> [WORK REQUIRED]:
Please repeat the lines below, exactly and only, from the one that holds "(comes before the" through the one that holds "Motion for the".

#### RAW DATA

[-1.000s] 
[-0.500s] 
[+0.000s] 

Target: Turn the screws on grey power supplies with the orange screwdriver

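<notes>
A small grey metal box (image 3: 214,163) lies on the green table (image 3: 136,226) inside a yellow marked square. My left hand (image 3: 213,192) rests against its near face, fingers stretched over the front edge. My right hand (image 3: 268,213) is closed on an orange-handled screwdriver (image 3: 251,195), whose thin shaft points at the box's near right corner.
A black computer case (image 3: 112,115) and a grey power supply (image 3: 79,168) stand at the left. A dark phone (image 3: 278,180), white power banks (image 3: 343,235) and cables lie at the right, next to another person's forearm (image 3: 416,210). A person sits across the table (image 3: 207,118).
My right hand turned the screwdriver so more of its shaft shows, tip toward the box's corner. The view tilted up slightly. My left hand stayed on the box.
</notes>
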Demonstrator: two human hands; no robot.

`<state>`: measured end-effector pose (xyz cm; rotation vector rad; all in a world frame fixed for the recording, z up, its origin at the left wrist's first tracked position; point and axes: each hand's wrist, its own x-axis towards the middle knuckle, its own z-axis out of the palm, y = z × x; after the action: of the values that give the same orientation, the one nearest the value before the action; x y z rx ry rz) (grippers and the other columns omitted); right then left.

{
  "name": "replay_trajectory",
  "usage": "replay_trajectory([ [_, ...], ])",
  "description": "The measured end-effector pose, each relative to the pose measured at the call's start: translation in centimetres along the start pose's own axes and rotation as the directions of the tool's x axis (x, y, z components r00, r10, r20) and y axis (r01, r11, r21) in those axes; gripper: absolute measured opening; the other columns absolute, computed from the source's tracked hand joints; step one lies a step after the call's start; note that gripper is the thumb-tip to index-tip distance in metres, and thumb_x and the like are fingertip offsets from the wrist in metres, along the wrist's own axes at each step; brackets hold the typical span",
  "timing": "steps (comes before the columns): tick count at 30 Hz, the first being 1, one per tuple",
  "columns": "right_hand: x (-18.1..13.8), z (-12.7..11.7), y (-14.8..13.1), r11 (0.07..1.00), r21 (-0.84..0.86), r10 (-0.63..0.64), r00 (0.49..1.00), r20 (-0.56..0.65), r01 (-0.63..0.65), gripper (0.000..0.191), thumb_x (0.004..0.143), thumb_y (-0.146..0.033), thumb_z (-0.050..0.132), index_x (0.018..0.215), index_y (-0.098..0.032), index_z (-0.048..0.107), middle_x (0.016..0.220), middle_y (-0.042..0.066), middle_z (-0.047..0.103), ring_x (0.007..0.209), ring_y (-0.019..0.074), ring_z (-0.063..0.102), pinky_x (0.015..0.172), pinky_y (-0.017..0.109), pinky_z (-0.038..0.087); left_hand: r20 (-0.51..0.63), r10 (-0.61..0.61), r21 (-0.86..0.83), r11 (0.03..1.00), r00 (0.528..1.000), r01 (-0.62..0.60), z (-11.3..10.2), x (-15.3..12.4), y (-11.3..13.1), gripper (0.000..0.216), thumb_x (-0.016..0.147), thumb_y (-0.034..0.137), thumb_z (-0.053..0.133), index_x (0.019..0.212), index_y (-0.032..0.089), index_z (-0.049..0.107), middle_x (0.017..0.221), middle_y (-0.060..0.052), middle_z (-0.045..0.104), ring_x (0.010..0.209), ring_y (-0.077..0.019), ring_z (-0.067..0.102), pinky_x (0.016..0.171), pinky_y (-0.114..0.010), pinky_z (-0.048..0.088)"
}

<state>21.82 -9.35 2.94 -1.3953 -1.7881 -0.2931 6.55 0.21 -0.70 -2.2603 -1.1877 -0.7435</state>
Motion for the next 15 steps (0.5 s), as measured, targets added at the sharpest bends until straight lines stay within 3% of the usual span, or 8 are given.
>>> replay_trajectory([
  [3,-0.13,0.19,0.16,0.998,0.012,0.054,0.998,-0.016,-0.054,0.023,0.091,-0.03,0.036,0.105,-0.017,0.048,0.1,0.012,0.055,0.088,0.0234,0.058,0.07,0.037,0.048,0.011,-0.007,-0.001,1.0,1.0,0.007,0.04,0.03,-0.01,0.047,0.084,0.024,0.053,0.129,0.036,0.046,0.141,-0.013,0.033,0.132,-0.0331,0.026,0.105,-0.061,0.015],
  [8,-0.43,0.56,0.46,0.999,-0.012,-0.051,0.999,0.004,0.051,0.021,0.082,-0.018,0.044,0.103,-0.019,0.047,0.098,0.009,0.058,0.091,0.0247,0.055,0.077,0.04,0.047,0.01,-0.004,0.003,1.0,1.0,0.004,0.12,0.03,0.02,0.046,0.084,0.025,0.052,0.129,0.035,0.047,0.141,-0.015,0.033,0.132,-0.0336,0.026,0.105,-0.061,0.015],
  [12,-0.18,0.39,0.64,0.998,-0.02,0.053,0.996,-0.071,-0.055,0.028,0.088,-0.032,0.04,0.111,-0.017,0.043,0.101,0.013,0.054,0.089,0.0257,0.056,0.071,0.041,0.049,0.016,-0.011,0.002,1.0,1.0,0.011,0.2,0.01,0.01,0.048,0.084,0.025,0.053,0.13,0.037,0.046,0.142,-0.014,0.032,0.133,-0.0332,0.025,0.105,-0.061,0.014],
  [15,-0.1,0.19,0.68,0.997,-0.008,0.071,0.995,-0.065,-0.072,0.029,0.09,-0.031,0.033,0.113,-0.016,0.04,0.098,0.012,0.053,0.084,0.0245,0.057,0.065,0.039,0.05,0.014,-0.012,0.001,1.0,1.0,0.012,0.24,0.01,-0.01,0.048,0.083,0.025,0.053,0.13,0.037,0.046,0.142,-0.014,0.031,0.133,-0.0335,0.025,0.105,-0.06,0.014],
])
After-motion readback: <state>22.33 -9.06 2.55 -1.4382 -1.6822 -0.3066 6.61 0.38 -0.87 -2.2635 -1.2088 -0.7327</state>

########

> [SOLUTION]:
  "timing": "steps (comes before the columns): tick count at 30 Hz, the first being 1, one per tuple",
  "columns": "right_hand: x (-18.1..13.8), z (-12.7..11.7), y (-14.8..13.1), r11 (0.07..1.00), r21 (-0.84..0.86), r10 (-0.63..0.64), r00 (0.49..1.00), r20 (-0.56..0.65), r01 (-0.63..0.65), gripper (0.000..0.191), thumb_x (0.004..0.143), thumb_y (-0.146..0.033), thumb_z (-0.050..0.132), index_x (0.018..0.215), index_y (-0.098..0.032), index_z (-0.048..0.107), middle_x (0.016..0.220), middle_y (-0.042..0.066), middle_z (-0.047..0.103), ring_x (0.007..0.209), ring_y (-0.019..0.074), ring_z (-0.063..0.102), pinky_x (0.015..0.172), pinky_y (-0.017..0.109), pinky_z (-0.038..0.087); left_hand: r20 (-0.51..0.63), r10 (-0.61..0.61), r21 (-0.86..0.83), r11 (0.03..1.00), r00 (0.528..1.000), r01 (-0.62..0.60), z (-11.3..10.2), x (-15.3..12.4), y (-11.3..13.1), gripper (0.000..0.216), thumb_x (-0.016..0.147), thumb_y (-0.034..0.137), thumb_z (-0.053..0.133), index_x (0.019..0.212), index_y (-0.032..0.089), index_z (-0.049..0.107), middle_x (0.017..0.221), middle_y (-0.060..0.052), middle_z (-0.045..0.104), ring_x (0.010..0.209), ring_y (-0.077..0.019), ring_z (-0.067..0.102), pinky_x (0.016..0.171), pinky_y (-0.114..0.010), pinky_z (-0.048..0.088)"
}

<state>21.82 -9.35 2.94 -1.3953 -1.7881 -0.2931 6.55 0.21 -0.70 -2.2603 -1.1877 -0.7435</state>
Motion for the next 15 steps (0.5 s), as measured, targets added at the sharpest bends until straight lines stay within 3% of the usual span, or 8 are given.

No further response is required.